→ The task: Please return the lines below verbatim, beginning at the one that has "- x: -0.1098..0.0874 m" and stopping after the one that has "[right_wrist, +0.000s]", and add no other lines.

→ Data:
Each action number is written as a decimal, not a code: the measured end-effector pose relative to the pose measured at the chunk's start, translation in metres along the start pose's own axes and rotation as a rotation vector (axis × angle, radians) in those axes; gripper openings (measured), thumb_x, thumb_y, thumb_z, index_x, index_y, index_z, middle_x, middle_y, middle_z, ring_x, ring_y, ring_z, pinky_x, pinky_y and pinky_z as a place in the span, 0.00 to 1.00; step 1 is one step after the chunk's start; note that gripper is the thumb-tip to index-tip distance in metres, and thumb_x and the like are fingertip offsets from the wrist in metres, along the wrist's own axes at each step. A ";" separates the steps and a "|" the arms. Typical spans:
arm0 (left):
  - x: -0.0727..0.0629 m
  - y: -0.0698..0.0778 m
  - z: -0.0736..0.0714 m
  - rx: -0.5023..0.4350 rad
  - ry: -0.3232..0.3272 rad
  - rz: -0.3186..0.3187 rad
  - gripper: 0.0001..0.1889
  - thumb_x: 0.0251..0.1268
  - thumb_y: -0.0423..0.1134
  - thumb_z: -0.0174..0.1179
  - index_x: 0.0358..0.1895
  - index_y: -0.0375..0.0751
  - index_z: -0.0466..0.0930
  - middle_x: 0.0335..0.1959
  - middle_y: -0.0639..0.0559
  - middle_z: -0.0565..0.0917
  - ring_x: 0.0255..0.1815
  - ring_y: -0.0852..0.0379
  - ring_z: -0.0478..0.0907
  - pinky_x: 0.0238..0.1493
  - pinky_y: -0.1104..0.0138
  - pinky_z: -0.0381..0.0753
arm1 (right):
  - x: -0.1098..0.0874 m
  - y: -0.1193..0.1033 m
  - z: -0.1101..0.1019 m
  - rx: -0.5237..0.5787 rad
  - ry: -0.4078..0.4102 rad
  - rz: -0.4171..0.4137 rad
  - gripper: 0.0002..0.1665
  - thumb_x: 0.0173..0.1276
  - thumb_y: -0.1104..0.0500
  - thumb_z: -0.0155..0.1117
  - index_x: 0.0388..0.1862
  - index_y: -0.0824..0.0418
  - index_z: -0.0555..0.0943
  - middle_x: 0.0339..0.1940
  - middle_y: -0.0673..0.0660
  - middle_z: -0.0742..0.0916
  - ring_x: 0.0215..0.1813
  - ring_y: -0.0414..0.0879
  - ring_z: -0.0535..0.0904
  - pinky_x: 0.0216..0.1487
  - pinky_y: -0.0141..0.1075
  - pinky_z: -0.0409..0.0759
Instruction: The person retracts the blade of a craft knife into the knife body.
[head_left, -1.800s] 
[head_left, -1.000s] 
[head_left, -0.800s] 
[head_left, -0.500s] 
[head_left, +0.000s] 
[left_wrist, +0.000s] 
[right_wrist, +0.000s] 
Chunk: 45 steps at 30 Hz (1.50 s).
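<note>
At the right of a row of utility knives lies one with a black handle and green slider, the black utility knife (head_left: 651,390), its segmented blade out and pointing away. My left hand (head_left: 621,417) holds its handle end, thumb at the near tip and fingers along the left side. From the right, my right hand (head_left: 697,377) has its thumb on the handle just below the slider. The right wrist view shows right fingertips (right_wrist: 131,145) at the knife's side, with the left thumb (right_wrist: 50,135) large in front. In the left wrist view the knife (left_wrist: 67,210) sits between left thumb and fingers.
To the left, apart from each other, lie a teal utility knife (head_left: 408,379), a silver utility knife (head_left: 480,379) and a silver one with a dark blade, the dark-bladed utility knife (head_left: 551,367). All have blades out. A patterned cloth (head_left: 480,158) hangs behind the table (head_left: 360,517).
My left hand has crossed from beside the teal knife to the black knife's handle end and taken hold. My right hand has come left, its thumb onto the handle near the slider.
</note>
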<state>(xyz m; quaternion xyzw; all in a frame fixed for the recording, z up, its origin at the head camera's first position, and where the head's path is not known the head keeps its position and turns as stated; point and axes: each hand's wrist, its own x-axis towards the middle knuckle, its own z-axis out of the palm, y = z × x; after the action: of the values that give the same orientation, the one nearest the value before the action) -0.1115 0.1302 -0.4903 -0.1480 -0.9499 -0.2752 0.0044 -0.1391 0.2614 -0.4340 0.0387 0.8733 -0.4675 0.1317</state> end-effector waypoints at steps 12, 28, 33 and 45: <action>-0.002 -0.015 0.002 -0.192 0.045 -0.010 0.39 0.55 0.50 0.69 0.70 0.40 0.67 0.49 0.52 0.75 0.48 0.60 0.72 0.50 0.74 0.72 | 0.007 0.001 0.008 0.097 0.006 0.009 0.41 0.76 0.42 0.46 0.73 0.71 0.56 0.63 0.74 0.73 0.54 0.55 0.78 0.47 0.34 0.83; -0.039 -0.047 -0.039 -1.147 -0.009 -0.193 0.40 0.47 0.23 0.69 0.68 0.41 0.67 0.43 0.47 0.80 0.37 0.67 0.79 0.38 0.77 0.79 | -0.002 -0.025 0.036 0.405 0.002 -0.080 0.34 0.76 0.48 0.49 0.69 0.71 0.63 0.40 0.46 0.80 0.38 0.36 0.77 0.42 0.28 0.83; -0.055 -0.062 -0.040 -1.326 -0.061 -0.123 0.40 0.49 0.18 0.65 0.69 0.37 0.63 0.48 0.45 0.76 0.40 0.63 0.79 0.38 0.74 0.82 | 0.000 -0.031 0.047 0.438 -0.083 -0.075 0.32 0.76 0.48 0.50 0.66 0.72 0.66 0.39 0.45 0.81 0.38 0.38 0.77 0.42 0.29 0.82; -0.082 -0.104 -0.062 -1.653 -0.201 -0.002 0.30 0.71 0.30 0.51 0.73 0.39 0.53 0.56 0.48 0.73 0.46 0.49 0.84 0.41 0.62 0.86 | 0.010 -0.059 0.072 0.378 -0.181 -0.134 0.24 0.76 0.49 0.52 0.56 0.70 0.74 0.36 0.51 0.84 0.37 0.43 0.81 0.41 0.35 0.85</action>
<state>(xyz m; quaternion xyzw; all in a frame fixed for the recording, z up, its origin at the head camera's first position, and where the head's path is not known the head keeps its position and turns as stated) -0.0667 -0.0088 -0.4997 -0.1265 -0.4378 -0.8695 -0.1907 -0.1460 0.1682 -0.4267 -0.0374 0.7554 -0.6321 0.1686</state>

→ Answer area:
  - x: -0.1098..0.0874 m
  - y: -0.1193..0.1033 m
  - z: -0.1101..0.1019 m
  - rx: -0.5237..0.5787 rad
  - ry: -0.4078..0.4102 rad
  - rz: -0.4171..0.4137 rad
  - gripper: 0.0002..0.1665
  - thumb_x: 0.0173..0.1276
  - thumb_y: -0.1104..0.0500
  - thumb_z: -0.0155..0.1117
  - index_x: 0.0388..0.1862
  - index_y: -0.0824..0.0418
  - index_z: -0.0555..0.0943
  - middle_x: 0.0339..0.1940
  - middle_y: -0.0673..0.0660
  - middle_z: -0.0742..0.0916
  - ring_x: 0.0215..0.1813
  - ring_y: -0.0414..0.0879
  - ring_z: -0.0535..0.0904
  - pinky_x: 0.0216..0.1487
  - pinky_y: -0.0141..0.1075
  - pinky_z: -0.0409..0.0759
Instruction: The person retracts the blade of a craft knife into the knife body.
[head_left, -1.800s] 
[head_left, -1.000s] 
[head_left, -0.800s] 
[head_left, -0.500s] 
[head_left, +0.000s] 
[left_wrist, +0.000s] 
[right_wrist, +0.000s] 

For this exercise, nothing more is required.